*RECORDS TO USE*:
- Opening Delimiter -
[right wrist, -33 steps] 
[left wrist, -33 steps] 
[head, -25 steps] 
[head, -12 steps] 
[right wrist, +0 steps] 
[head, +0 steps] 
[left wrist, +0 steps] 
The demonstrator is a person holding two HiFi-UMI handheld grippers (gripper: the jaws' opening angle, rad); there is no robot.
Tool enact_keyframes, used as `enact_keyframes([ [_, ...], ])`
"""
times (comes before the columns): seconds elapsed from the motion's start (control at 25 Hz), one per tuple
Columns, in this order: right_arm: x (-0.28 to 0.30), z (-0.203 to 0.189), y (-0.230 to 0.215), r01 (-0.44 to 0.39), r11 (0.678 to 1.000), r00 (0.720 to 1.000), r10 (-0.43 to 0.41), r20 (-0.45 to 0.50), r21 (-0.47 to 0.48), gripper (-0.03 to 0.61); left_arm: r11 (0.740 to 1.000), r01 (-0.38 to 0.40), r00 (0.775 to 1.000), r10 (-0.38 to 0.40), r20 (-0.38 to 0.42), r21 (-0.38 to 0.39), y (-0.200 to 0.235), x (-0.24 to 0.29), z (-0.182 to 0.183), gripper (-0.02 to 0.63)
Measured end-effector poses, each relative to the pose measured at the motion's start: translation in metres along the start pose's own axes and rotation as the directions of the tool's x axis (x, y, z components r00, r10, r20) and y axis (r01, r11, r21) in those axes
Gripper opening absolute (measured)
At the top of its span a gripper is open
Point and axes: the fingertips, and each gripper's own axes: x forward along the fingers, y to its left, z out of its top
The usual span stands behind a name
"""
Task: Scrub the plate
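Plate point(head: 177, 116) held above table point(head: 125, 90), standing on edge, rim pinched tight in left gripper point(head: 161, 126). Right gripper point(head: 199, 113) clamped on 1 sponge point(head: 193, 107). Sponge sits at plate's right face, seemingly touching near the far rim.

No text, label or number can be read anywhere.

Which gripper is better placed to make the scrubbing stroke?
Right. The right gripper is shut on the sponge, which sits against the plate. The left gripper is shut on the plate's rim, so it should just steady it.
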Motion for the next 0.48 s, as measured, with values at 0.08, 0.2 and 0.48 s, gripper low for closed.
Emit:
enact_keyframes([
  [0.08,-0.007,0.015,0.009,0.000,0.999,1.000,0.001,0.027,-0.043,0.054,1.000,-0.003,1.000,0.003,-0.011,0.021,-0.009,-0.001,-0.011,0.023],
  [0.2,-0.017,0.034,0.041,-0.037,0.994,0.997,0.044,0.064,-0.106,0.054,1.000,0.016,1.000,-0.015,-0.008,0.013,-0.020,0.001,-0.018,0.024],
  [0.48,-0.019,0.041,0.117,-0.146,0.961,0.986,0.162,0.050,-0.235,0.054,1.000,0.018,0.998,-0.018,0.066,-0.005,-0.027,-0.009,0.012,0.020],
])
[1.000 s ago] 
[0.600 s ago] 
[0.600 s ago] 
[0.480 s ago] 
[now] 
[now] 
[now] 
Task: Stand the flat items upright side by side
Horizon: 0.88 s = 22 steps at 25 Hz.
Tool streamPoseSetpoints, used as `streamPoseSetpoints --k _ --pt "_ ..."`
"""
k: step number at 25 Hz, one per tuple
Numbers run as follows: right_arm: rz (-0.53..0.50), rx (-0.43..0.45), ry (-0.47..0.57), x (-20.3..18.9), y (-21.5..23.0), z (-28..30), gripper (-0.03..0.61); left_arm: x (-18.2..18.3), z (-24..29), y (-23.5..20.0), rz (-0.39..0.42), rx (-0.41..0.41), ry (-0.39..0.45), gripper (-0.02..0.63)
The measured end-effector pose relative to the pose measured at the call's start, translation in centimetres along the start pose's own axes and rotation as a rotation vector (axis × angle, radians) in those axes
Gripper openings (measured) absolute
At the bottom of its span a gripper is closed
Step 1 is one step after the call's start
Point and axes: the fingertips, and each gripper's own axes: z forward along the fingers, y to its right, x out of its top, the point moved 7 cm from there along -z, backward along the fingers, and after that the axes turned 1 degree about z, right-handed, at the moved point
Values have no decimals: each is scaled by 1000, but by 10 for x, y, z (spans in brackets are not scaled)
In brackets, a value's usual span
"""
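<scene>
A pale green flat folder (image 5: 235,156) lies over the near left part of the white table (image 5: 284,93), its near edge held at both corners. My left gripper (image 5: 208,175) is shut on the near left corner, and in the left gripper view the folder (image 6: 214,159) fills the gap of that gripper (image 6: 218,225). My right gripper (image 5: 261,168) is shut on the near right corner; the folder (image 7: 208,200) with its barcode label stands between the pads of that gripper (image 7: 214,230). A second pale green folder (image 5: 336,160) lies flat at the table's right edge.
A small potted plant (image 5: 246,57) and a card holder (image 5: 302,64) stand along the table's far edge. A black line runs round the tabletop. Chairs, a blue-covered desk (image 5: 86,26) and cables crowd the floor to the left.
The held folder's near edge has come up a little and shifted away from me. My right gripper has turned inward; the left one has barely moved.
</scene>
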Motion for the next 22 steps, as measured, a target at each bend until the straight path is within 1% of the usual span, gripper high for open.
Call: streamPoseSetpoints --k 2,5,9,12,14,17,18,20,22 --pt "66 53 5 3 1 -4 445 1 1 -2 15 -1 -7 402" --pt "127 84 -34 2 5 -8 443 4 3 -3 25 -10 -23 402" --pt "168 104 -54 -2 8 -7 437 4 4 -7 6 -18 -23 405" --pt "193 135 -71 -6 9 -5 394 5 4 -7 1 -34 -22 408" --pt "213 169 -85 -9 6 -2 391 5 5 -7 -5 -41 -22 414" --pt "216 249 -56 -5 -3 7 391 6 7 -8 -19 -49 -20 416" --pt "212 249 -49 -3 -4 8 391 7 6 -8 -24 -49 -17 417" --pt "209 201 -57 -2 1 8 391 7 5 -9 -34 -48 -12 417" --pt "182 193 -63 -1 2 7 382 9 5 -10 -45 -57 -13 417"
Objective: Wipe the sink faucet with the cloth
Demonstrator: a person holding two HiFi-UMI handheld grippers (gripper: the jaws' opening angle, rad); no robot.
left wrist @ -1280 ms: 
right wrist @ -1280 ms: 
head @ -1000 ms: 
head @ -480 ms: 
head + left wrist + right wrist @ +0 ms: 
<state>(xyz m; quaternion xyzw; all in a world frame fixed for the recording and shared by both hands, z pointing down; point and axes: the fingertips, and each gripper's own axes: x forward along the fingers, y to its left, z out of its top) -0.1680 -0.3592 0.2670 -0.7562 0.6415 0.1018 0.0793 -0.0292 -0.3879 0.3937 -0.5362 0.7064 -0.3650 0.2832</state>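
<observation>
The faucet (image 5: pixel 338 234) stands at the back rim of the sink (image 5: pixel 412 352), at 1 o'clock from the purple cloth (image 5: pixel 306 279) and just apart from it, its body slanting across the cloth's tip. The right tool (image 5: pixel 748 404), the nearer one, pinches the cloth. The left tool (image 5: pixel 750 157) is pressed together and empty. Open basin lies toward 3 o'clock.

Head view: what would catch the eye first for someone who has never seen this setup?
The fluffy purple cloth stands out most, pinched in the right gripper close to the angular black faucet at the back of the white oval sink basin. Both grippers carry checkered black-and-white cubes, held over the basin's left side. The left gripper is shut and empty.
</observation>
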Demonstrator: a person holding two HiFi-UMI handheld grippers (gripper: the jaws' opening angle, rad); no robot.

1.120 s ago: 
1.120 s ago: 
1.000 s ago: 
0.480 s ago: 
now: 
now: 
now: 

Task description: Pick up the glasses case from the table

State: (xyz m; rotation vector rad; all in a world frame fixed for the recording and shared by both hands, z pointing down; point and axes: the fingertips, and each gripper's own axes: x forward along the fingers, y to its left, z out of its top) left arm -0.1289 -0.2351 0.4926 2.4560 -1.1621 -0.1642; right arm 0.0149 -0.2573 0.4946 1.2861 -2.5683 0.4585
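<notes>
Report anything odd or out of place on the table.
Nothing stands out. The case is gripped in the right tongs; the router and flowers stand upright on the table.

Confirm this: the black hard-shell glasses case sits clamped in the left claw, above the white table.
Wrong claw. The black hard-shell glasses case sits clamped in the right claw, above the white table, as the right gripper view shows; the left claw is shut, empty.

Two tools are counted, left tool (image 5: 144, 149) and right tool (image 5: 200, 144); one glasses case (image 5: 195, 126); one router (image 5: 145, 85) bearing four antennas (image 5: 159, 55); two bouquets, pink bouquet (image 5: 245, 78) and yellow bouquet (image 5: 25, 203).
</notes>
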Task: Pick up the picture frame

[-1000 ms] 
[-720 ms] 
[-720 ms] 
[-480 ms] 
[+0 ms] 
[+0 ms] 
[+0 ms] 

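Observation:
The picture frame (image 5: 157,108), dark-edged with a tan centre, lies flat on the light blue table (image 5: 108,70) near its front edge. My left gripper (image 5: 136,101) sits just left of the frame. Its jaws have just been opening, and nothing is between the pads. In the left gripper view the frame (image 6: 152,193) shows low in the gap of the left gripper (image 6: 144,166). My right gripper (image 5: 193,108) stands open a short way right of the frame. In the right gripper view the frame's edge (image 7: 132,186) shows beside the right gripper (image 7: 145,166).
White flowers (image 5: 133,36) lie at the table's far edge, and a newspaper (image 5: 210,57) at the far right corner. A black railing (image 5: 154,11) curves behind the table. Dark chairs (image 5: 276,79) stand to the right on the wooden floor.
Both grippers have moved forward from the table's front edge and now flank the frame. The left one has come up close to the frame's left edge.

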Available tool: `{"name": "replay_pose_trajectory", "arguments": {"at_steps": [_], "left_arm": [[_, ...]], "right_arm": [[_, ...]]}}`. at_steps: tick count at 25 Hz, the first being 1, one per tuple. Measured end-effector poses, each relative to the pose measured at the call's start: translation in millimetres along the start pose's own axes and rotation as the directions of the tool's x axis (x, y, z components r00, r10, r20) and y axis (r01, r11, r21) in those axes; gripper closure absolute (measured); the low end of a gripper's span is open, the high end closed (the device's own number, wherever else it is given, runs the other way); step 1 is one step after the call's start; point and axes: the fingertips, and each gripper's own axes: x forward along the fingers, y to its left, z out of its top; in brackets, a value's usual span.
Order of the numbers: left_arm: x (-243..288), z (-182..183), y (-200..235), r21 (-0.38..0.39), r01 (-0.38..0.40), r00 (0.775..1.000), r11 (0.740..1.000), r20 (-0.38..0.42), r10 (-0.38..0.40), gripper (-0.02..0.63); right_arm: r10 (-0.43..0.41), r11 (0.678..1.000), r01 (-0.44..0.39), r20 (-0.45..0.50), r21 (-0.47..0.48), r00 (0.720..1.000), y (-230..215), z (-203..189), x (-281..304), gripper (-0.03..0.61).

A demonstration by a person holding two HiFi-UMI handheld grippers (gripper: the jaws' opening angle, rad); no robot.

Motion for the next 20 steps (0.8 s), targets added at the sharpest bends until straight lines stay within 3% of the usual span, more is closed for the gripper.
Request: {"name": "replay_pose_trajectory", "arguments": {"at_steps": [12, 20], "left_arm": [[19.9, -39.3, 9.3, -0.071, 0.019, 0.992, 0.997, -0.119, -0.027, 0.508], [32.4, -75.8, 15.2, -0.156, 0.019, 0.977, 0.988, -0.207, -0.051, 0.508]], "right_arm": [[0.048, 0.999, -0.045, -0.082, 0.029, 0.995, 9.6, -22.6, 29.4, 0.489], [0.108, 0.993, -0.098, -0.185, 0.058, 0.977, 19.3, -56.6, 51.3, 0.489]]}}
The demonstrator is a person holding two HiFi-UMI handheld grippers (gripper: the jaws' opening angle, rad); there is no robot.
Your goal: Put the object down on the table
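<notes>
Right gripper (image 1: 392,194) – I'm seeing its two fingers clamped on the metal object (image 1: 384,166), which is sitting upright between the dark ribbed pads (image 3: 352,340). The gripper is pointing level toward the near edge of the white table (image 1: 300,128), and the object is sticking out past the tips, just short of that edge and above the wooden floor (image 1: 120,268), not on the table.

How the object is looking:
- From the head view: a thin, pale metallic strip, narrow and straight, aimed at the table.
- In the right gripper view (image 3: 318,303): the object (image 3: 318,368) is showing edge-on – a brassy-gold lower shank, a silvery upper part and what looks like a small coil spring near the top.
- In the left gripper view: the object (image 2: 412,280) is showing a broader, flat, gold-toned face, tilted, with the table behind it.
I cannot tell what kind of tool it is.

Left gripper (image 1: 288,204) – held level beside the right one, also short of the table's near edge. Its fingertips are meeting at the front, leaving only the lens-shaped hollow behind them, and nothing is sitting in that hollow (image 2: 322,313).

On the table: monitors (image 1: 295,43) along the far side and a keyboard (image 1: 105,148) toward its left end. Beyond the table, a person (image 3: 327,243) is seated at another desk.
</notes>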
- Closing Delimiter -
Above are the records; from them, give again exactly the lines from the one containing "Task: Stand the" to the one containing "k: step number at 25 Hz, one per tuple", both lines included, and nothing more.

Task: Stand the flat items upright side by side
Horizon: 0.88 s = 22 steps at 25 Hz.
Tool streamPoseSetpoints, used as `streamPoseSetpoints --k _ --pt "_ ..."`
"""
k: step number at 25 Hz, one per tuple

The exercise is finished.